I am also interested in improving mobile security with offline analysis and online protection approaches. Smartphones and “app” markets are raising concerns as to how third-party applications may misuse or improperly handle users’ privacy-sensitive data. Fortunately, unlike in the PC world, we have a unique opportunity to improve the security of mobile applications thanks to the centralized nature of app distribution through popular app markets. Thorough validation of apps, applied as part of the app market admission process, has the potential to significantly enhance mobile device security. I believe that automated offline validation of smartphone apps at the app-market level is a promising approach for drastically improving the security of smartphones. AppInspector, a project that I am working on, is such a system that analyzes apps and generates reports of potential security and privacy violations.

AppInspector first installs and loads the app on a virtual smartphone.
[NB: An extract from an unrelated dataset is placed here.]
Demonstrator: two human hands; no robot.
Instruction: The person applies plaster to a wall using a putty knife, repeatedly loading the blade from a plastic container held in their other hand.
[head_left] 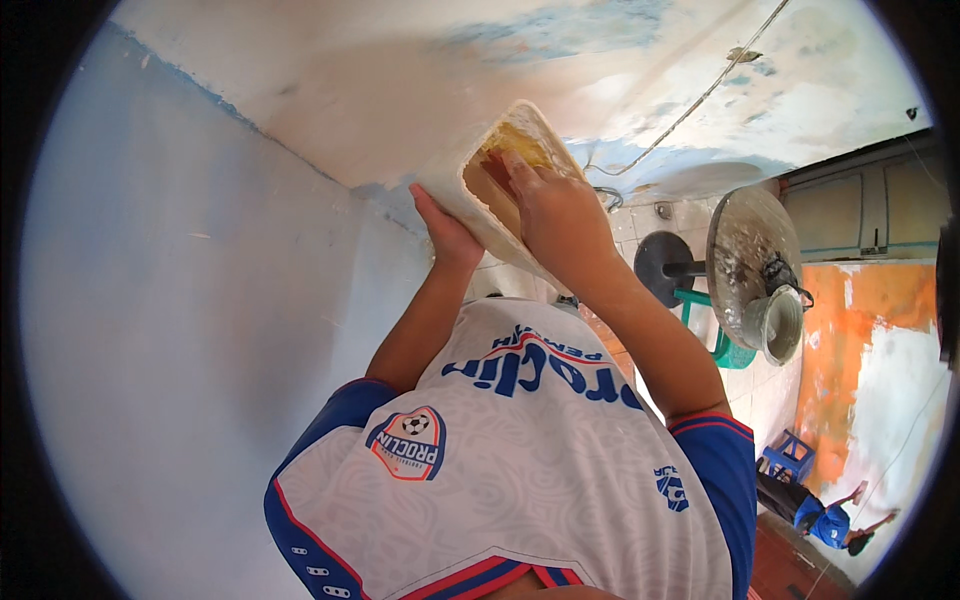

An input generator running on the host PC then injects user interface events and sensor input. The smartphone application runtime is augmented with an execution explorer that aids in traversing possible execution paths of the app. While the app runs, an information-flow and action tracking component monitors privacy-sensitive information flows and generates logs. Finally, AppInspector provides security analysis tools which can be used after execution completes to interpret the logs and generate a report. I plan to continue this project, build the system, and deploy it in app markets or provide it as a third-party service running in cloud computing infrastructure.

[GCC+11] P. Gilbert, B.-G. Chun, L. P. Cox, and J. Jung. Automated Security Validation of Mobile Apps at App Markets. 2nd International Workshop on Mobile Cloud Computing and Services (MCS 2011), June 2011.